> Work to complete:
Among the entries below, please repeat exactly and only the lines from the line containing "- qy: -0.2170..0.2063" to the line containing "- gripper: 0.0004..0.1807", both lines included.
-- Given entries follows --
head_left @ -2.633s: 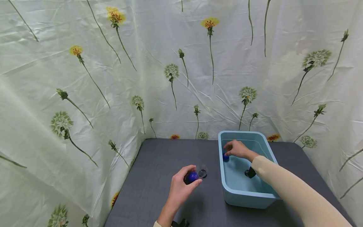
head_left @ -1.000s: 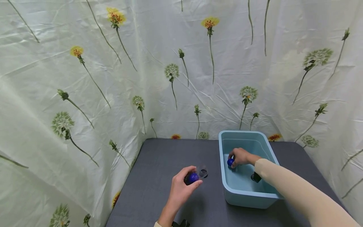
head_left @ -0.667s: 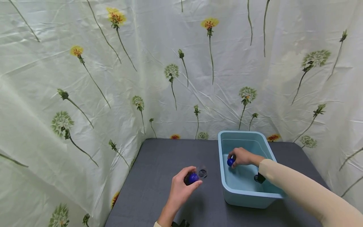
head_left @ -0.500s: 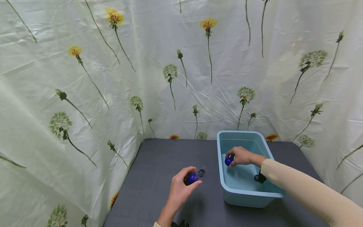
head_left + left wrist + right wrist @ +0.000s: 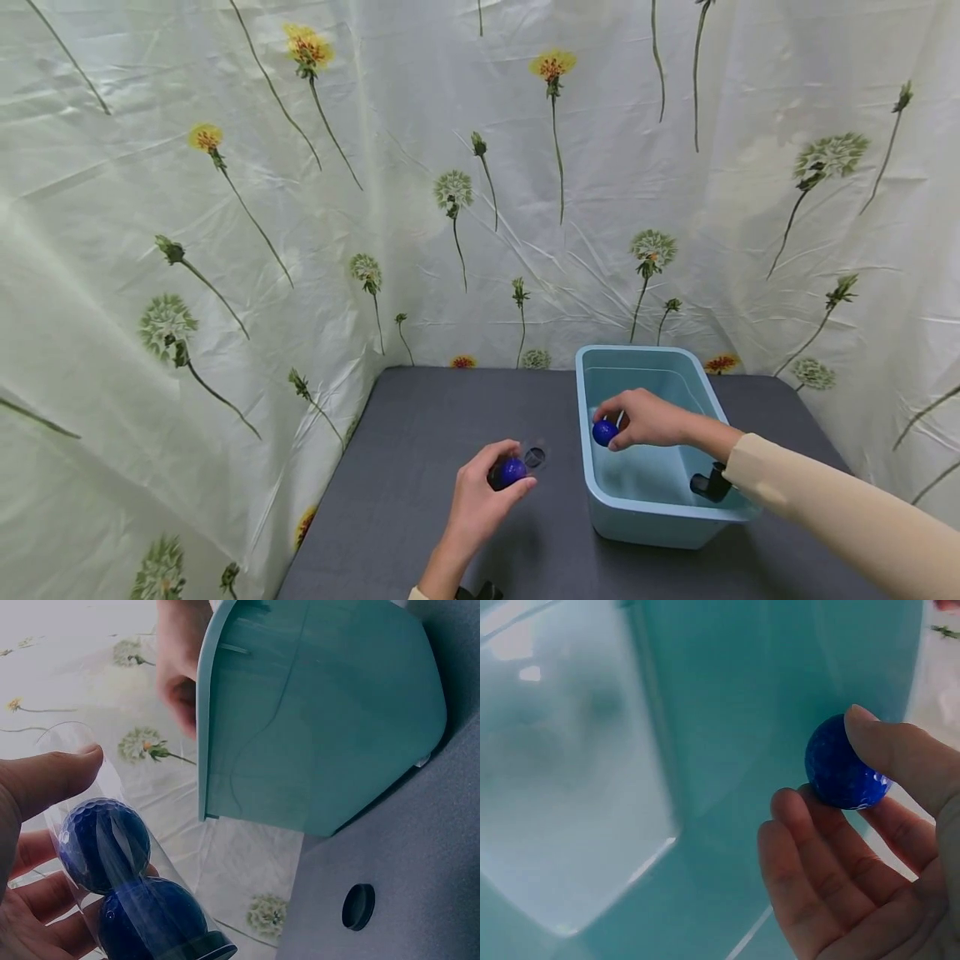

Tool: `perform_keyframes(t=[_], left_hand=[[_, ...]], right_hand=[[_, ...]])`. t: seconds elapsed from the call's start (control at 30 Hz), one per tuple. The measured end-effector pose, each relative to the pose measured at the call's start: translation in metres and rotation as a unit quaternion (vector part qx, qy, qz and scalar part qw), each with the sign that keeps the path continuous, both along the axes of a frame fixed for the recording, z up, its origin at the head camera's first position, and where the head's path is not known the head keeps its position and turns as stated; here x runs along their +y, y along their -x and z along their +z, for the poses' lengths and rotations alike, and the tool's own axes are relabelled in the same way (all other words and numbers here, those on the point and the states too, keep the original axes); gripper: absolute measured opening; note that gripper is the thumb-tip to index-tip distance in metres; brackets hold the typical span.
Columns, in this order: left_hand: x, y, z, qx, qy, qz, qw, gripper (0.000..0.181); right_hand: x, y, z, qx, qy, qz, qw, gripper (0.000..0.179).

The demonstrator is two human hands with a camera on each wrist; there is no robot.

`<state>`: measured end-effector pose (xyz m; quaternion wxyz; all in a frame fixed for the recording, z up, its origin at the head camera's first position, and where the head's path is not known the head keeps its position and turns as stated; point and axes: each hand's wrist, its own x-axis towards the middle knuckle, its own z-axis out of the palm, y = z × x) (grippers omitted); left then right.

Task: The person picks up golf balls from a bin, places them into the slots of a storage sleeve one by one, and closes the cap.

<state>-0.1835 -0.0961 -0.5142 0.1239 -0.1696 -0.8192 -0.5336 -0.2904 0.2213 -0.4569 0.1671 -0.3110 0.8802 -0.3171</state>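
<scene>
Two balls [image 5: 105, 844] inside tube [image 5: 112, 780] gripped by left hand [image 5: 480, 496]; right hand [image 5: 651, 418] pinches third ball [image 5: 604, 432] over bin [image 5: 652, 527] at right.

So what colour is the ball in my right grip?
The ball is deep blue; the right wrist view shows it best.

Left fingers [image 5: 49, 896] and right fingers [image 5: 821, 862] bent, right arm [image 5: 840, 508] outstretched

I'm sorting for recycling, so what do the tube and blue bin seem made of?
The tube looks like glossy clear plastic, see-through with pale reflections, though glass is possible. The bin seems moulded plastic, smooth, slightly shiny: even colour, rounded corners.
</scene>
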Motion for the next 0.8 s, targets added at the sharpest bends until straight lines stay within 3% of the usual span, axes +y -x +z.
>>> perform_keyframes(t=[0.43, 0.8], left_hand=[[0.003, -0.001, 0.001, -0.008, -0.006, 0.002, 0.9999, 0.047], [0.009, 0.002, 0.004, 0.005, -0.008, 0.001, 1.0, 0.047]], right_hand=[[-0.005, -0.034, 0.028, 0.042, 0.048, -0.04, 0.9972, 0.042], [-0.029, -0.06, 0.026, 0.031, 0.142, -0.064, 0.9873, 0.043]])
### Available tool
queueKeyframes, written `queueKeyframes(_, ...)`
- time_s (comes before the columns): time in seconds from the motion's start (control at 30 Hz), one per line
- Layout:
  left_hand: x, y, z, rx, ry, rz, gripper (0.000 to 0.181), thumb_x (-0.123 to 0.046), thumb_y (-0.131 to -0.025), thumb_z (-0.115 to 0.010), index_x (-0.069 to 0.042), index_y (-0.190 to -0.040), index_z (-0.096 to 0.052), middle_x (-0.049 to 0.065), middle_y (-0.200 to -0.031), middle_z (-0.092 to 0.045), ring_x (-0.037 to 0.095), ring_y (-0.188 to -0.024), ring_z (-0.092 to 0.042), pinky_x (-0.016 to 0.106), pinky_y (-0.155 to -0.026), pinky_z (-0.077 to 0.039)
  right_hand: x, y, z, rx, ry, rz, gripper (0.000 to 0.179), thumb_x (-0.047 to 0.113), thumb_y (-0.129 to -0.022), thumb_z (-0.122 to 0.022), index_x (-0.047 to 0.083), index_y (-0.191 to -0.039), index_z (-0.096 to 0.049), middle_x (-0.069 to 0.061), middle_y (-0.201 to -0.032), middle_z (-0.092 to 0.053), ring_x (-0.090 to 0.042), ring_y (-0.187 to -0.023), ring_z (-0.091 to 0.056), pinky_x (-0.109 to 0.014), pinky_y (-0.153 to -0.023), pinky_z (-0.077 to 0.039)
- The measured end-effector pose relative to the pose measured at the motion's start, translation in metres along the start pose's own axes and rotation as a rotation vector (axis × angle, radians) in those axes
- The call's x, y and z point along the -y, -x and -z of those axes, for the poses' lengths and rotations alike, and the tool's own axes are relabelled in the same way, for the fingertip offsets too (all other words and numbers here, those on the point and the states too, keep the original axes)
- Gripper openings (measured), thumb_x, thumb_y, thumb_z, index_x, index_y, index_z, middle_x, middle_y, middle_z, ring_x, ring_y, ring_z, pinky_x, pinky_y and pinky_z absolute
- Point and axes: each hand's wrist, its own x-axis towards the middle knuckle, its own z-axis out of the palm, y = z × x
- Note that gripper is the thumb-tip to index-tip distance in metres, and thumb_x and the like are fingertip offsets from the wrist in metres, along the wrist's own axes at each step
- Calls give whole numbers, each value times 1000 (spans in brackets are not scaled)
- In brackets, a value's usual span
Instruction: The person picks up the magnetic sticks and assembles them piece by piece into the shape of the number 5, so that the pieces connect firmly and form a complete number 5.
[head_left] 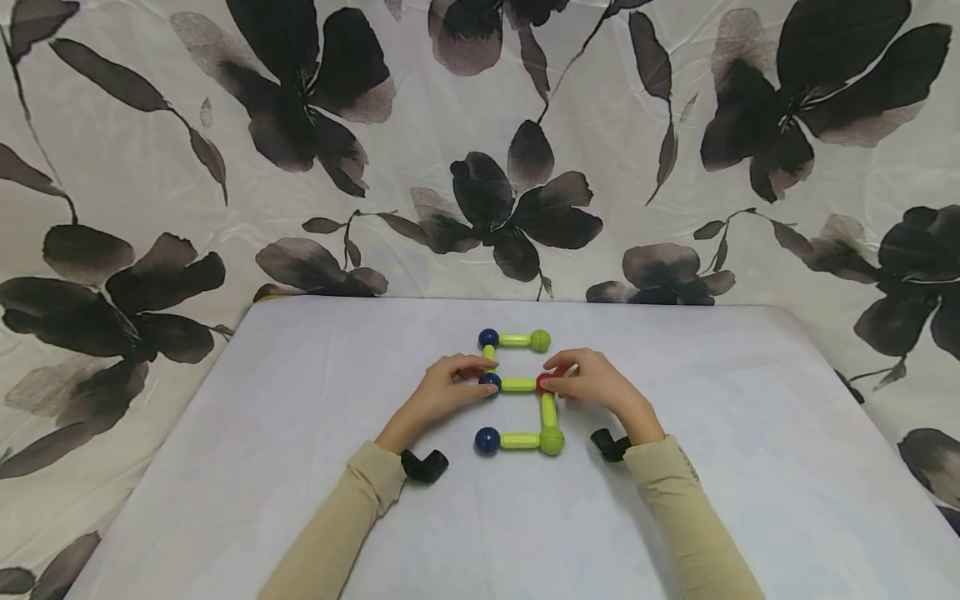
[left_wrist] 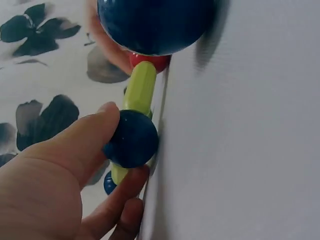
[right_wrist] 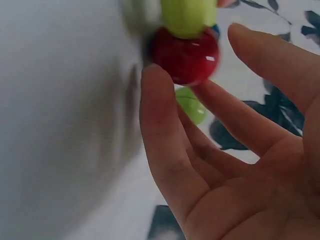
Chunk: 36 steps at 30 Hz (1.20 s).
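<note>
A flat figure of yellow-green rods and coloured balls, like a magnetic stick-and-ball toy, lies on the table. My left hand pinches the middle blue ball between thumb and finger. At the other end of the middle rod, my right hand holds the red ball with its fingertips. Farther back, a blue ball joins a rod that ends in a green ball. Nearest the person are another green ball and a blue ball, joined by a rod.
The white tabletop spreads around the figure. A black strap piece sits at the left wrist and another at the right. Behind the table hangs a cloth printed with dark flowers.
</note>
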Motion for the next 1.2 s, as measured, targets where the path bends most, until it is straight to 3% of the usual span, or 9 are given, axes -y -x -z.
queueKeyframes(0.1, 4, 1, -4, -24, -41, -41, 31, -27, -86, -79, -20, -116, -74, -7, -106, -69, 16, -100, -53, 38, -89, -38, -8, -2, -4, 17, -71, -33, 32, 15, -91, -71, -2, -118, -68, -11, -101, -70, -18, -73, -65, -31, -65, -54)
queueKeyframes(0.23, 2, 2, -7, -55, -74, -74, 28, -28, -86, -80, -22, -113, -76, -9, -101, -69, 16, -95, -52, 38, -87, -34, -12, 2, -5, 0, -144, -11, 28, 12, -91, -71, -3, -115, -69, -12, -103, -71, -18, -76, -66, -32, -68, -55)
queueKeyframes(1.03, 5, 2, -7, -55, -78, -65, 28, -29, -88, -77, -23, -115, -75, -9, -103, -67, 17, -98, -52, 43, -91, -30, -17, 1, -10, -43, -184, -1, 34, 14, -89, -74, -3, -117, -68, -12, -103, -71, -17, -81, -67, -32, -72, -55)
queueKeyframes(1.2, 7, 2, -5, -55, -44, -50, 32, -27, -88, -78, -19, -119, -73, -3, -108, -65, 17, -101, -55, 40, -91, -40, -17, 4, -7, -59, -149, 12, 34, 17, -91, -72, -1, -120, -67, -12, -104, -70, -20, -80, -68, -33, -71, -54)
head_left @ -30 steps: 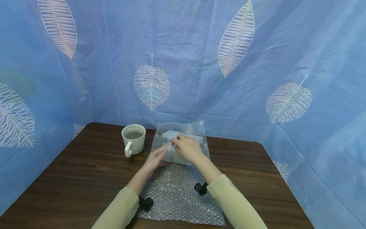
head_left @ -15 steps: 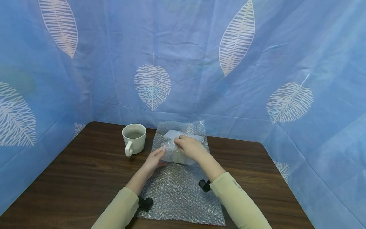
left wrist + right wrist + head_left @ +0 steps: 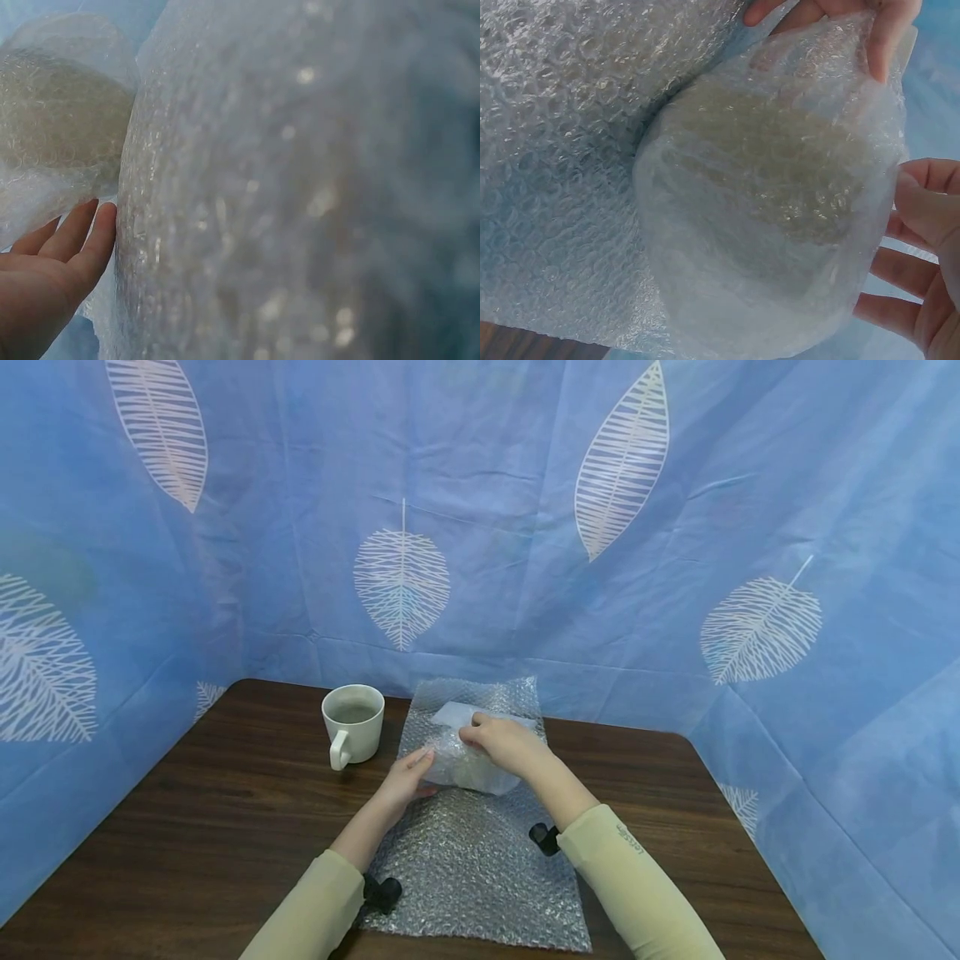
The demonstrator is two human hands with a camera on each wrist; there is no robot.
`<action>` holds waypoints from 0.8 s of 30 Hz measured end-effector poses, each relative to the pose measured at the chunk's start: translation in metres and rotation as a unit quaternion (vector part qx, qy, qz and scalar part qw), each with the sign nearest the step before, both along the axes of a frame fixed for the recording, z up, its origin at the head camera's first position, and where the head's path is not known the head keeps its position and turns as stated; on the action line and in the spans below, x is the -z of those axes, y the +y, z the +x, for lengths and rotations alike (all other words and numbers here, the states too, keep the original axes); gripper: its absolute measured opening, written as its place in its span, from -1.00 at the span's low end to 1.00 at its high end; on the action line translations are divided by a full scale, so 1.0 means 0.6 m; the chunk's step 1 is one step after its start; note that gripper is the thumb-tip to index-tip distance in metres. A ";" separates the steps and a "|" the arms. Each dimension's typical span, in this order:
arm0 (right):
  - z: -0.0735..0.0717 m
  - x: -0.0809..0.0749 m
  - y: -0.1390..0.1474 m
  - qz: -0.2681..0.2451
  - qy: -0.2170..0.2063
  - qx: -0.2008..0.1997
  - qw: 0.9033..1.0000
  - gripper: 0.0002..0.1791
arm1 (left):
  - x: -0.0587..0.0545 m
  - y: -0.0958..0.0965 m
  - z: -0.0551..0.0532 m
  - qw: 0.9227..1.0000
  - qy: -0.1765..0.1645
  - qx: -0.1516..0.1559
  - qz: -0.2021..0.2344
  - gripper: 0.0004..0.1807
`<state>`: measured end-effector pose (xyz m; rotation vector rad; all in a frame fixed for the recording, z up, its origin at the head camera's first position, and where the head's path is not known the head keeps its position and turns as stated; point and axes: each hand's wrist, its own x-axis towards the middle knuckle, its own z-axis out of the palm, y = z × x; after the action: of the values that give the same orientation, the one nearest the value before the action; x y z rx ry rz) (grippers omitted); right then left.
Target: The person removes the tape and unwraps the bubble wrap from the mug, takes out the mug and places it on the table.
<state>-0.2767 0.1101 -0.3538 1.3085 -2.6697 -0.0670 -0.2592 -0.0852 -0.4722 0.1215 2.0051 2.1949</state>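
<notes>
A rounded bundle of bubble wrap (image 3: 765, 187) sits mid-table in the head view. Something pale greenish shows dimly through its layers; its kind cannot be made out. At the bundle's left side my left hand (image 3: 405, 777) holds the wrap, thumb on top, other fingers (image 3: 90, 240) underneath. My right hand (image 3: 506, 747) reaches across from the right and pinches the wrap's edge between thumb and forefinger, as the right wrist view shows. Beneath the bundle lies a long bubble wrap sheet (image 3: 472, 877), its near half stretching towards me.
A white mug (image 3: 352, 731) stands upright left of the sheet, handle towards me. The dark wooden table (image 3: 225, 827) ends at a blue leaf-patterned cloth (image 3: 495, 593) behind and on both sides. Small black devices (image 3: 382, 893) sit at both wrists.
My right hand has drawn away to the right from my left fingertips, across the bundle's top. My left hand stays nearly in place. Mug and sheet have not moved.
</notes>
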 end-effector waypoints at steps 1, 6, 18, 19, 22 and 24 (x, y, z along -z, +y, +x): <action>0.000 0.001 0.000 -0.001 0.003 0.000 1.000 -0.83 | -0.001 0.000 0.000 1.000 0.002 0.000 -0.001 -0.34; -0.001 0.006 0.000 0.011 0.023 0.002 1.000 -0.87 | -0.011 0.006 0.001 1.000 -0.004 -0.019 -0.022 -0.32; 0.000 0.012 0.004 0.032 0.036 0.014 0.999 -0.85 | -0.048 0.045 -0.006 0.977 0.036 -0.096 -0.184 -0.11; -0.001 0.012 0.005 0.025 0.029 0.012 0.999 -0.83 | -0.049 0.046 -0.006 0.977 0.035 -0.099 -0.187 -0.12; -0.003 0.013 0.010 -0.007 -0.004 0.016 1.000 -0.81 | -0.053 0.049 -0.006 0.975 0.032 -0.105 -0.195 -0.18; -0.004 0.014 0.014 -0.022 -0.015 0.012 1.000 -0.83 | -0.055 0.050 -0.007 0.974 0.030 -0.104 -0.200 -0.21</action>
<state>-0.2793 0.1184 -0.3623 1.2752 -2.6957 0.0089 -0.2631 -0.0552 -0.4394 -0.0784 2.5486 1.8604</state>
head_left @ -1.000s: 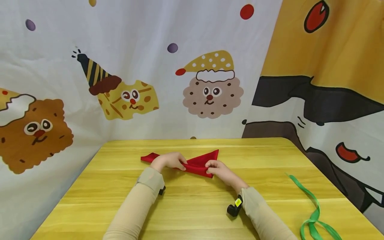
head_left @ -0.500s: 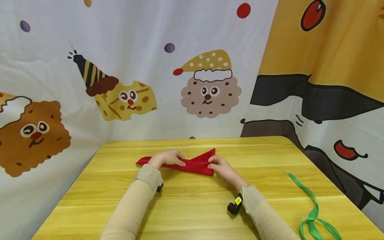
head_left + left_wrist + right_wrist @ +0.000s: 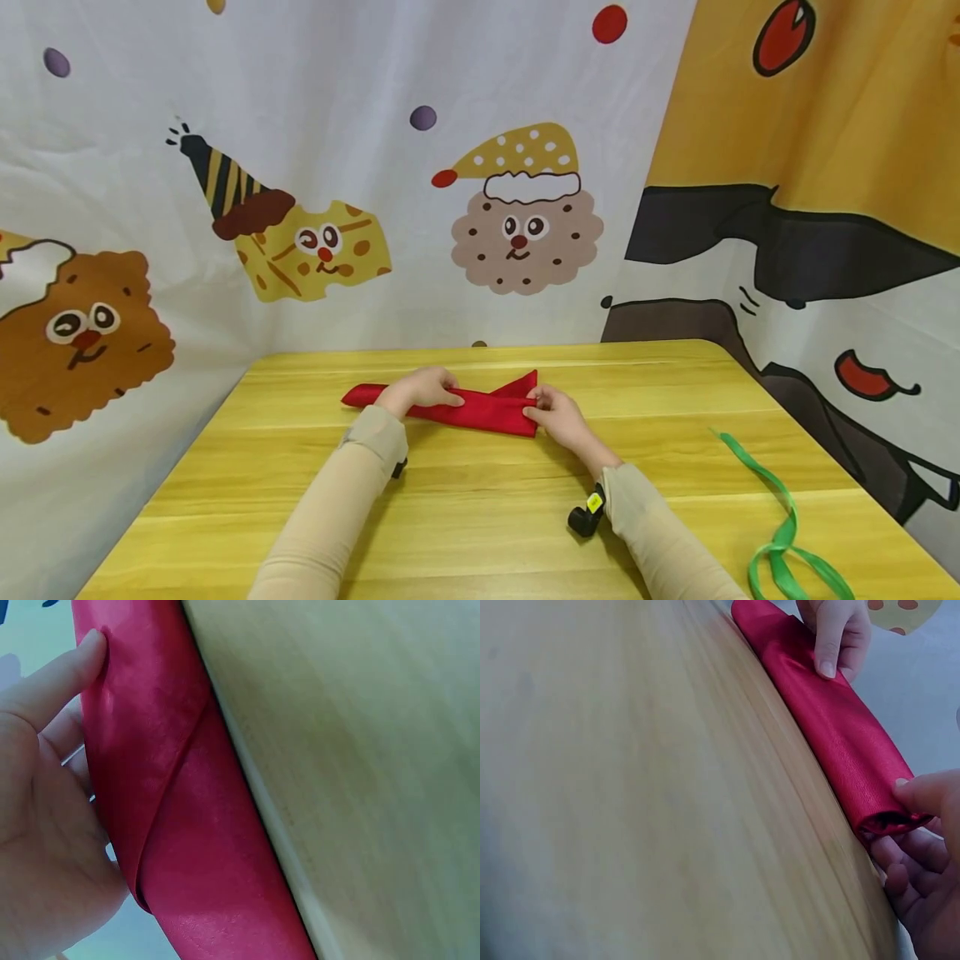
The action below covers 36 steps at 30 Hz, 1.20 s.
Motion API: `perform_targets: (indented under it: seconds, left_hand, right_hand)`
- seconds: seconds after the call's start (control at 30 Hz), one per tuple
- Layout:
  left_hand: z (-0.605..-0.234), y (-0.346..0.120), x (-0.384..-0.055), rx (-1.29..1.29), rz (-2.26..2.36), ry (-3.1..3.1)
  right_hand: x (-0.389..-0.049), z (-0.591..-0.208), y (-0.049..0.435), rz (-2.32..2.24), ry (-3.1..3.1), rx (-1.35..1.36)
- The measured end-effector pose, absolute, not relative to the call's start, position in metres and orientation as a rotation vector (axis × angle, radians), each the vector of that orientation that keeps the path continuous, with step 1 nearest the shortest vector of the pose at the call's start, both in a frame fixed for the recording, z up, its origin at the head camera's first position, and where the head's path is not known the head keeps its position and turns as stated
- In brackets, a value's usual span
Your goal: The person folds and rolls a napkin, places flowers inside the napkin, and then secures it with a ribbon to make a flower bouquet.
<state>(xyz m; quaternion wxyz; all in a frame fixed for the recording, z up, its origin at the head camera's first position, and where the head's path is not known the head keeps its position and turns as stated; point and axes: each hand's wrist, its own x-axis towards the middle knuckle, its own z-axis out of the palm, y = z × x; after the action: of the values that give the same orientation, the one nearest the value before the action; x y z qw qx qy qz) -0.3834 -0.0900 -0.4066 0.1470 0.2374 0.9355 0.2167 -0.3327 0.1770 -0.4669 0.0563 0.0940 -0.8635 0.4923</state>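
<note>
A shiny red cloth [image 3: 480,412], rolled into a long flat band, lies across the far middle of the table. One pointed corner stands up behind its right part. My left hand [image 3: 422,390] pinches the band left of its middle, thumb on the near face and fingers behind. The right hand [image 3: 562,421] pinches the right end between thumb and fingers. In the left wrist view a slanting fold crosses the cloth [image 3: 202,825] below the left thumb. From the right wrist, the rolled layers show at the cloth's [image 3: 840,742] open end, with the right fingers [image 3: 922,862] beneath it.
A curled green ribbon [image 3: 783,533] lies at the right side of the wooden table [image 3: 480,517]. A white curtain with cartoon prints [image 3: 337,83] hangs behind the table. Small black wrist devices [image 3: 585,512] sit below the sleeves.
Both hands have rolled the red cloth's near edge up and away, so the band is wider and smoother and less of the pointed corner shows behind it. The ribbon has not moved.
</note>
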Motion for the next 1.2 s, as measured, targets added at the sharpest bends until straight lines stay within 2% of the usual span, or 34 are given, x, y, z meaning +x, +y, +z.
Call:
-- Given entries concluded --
> Your solution:
  - qy: -0.2170..0.2063
  - qx: -0.2008..0.1997
  - qw: 0.9033..1.0000
  - gripper: 0.0002..0.1791
arm1 (left):
  - x: -0.0587..0.0545 m
  - y: -0.0958..0.0965 m
  - z: -0.0551..0.0532 m
  - qw: 0.9227..1.0000
  - qy: -0.1765..0.1645
  - qx: -0.1516..0.1559
  - qz: -0.2021..0.2344
  - gripper: 0.0004..0.1807

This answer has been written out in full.